Ma se l’ereditarietà è fondata su una teoria errata e l’elezione sul mero sorteggio,
«l’unico modo di trasmissione ammissibile resta quindi la nomina»207
, e «vi è
trasmissione dell’Autorità per nomina quando il candidato all’Autorità è designato da
colui (o coloro) che detiene egli stesso un’Autorità, e un’Autorità dello stesso tipo
(per esempio un Capo nominato da un Capo)»208
. A proposito di questa modalità di
trasmissione, è interessante ciò che Kojève scrive in nota:
Nel caso della nomina, il nominante può trasmettere al nominato una parte della
sua Autorità senza che questa diminuisca: si può dire che il nominato fa parte del
suo proprio corpo, servendo insieme a lui da «supporto» all’Autorità che resta la
stessa. Così la perdita dell’Autorità del nominato è considerata una perdita di
Autorità del nominante: commettere un qualsiasi errore o nominare qualcuno che lo
commette è quasi la stessa cosa. Nominare un altro al posto di colui che l’ha
commesso significa: correggersi da soli.
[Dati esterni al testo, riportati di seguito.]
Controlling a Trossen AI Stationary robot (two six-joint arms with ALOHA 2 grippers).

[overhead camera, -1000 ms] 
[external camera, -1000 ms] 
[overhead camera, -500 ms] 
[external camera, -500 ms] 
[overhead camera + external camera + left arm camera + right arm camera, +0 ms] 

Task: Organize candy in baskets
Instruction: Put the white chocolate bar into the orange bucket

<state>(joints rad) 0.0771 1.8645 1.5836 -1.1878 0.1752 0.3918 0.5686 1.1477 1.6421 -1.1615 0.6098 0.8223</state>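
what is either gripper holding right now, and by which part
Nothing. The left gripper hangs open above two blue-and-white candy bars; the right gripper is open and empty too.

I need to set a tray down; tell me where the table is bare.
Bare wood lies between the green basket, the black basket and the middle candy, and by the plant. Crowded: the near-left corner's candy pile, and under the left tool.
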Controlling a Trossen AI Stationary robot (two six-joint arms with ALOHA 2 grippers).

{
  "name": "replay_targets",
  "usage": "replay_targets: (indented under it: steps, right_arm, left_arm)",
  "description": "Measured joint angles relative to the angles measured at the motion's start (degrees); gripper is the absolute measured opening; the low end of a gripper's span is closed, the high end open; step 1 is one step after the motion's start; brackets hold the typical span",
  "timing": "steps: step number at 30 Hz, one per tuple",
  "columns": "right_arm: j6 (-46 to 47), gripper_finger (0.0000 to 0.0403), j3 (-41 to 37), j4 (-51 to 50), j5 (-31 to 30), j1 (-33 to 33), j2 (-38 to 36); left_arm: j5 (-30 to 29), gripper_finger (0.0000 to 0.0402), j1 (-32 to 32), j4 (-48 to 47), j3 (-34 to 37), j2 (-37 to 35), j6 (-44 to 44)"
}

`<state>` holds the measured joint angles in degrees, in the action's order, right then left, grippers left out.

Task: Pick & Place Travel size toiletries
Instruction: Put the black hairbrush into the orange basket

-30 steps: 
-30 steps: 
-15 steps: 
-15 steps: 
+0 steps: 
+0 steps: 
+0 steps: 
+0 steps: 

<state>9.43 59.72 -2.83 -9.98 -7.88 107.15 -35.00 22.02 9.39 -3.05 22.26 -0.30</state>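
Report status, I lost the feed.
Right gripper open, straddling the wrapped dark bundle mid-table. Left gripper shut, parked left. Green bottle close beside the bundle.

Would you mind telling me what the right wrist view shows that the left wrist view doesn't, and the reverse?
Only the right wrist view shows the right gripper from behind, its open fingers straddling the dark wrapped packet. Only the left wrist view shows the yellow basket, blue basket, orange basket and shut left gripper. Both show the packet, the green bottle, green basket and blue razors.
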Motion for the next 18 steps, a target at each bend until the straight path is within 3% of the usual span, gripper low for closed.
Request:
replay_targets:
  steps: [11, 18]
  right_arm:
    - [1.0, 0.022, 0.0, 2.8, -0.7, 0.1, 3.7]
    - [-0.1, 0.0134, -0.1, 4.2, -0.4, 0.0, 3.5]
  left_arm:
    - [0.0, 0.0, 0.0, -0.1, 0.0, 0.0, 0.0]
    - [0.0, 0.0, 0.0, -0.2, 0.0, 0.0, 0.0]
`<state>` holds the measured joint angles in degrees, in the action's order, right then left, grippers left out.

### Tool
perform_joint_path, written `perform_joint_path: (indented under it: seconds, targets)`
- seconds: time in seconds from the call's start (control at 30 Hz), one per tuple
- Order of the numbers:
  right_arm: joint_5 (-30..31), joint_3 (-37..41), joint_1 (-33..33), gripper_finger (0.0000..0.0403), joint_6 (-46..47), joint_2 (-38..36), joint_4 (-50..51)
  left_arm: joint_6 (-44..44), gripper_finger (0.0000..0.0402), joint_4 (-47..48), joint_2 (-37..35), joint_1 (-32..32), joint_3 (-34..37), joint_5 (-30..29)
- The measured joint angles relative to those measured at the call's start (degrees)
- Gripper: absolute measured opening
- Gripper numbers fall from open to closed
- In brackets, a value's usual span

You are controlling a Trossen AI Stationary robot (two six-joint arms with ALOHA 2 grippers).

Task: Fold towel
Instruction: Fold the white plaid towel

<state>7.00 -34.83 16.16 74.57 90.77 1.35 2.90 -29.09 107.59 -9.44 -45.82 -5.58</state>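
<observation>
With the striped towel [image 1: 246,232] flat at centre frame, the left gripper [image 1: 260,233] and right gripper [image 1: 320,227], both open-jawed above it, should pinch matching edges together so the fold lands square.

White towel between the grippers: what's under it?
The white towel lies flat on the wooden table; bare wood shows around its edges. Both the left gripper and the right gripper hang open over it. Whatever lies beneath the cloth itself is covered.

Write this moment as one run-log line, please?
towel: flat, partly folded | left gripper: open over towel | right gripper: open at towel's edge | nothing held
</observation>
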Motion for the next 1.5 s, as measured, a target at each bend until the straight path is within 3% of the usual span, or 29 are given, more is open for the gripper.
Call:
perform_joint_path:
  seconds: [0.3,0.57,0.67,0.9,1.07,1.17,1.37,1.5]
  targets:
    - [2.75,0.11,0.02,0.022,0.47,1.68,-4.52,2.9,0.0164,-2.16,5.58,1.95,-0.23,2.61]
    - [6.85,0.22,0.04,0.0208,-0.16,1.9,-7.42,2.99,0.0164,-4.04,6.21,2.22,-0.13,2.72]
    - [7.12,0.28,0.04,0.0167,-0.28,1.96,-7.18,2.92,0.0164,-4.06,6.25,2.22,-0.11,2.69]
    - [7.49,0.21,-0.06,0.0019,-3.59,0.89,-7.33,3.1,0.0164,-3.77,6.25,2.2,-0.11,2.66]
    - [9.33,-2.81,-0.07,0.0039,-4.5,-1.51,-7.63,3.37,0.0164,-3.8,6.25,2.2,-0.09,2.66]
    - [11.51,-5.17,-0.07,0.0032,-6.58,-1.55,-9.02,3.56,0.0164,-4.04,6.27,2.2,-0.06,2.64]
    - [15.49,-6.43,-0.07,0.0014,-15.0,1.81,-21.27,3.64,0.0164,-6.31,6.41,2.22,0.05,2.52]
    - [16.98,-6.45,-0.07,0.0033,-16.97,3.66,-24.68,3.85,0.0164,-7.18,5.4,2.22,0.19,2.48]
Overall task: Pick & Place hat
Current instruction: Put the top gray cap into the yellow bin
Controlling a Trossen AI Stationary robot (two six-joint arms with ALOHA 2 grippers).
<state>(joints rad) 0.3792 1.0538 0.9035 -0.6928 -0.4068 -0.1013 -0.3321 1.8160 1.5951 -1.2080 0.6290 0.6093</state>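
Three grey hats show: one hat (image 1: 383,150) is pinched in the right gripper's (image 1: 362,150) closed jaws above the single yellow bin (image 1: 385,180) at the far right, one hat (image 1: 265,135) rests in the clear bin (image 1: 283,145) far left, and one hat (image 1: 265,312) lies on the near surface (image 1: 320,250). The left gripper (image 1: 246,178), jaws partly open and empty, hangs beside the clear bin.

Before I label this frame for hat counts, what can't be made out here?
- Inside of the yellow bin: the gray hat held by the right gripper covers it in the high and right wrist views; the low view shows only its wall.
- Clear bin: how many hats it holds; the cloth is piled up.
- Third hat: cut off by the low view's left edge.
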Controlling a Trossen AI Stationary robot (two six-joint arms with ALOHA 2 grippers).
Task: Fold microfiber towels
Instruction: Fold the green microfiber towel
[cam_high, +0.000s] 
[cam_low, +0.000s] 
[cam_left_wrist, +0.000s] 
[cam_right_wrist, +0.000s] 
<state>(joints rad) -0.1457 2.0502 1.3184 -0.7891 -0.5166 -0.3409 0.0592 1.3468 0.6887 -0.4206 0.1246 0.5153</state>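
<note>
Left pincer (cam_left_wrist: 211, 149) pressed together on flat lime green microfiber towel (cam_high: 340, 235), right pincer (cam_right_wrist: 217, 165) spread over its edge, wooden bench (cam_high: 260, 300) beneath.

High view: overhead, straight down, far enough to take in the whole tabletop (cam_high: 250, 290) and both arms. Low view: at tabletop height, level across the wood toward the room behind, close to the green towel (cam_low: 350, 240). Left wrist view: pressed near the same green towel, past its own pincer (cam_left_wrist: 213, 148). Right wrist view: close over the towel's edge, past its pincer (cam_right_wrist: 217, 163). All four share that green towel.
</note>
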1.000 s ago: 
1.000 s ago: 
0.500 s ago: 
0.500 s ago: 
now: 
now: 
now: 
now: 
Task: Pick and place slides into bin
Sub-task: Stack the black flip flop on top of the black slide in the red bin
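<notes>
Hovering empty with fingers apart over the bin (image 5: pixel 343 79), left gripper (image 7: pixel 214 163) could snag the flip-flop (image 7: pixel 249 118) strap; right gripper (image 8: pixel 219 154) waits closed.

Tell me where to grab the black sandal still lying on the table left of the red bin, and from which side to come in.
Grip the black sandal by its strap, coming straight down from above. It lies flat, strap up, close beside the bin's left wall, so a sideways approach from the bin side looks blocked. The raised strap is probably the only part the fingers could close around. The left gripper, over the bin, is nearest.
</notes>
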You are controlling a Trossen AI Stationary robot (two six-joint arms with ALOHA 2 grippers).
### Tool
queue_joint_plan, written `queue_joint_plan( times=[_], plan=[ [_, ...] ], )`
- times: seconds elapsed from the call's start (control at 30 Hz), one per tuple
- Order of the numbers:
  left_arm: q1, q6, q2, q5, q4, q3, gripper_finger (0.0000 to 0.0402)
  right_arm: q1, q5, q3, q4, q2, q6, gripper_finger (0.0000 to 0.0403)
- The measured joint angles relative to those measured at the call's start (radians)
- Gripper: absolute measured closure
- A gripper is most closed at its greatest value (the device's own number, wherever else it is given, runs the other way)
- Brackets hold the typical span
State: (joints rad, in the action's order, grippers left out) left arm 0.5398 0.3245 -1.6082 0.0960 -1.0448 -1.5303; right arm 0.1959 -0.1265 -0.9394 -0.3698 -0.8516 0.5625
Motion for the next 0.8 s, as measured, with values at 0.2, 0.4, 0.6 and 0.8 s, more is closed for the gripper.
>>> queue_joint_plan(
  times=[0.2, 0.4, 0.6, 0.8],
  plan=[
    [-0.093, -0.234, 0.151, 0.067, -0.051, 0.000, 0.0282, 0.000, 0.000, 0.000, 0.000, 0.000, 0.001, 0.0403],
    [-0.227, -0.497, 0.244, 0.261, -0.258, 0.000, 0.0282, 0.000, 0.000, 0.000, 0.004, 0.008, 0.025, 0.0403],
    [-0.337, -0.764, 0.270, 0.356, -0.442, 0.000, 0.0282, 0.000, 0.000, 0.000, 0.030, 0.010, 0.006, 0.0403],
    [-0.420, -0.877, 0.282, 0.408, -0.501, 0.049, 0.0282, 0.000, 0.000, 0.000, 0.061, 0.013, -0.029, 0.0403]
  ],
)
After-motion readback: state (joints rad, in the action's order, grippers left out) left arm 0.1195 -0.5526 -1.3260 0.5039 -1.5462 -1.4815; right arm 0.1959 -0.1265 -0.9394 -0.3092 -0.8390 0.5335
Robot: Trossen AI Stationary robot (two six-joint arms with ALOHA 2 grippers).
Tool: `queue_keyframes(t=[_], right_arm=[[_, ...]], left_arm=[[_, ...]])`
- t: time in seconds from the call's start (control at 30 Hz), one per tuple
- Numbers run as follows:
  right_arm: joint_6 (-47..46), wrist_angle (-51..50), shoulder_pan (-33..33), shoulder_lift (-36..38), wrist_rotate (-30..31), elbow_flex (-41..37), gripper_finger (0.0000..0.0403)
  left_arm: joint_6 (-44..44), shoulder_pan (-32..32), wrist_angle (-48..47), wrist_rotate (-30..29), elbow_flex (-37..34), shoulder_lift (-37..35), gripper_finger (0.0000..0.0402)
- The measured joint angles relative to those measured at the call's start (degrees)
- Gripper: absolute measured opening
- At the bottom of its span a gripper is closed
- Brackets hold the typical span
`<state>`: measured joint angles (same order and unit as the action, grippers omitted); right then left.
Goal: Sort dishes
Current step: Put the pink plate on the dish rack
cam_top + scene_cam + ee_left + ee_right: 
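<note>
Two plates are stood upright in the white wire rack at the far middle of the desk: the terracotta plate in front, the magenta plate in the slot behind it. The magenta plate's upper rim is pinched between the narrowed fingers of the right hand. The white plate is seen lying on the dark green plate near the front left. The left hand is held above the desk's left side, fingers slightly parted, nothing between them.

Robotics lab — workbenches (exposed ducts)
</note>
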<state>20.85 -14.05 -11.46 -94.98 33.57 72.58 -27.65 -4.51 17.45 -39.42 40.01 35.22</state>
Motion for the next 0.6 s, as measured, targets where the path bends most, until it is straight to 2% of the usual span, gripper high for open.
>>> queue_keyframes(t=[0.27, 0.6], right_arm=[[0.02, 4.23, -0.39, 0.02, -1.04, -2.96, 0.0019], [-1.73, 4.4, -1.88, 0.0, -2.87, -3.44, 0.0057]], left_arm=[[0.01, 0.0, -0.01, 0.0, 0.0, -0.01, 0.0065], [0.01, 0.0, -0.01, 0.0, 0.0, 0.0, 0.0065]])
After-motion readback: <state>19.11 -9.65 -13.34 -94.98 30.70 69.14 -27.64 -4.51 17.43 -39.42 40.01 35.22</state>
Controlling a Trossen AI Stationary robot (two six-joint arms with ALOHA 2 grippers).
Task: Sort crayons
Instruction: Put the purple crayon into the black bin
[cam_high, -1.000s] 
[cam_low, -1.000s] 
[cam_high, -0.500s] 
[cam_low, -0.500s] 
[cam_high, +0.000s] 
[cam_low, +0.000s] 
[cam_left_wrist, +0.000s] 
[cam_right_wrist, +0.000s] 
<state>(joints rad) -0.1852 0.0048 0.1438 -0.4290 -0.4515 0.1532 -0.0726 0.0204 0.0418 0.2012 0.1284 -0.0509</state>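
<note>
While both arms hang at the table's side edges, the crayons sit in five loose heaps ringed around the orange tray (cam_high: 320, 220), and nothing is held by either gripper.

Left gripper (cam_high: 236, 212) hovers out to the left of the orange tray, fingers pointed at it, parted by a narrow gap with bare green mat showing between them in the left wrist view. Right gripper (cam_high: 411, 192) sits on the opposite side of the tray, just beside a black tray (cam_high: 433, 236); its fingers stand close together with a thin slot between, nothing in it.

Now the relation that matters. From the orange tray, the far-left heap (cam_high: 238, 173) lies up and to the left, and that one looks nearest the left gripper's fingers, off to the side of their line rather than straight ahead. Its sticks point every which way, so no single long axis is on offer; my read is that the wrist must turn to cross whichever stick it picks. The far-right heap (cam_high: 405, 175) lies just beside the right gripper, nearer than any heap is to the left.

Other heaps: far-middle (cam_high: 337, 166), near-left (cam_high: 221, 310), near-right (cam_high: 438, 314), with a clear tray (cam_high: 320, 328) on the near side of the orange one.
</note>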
Ma il nominante può anche trasmettere al
nominato tutta la sua autorità: nominare il suo successore.209
2.4.4 Autorità, tempo ed essere
Tenendo presenti le considerazioni finora svolte, passiamo all’analisi metafisica
dell’Autorità, la quale è così introdotta da Kojève:
Non vi è dubbio che l’Autorità è un fenomeno essenzialmente umano (non naturale)
– il che vuol dire […] sociale e storico: l’Autorità presuppone una società ([…]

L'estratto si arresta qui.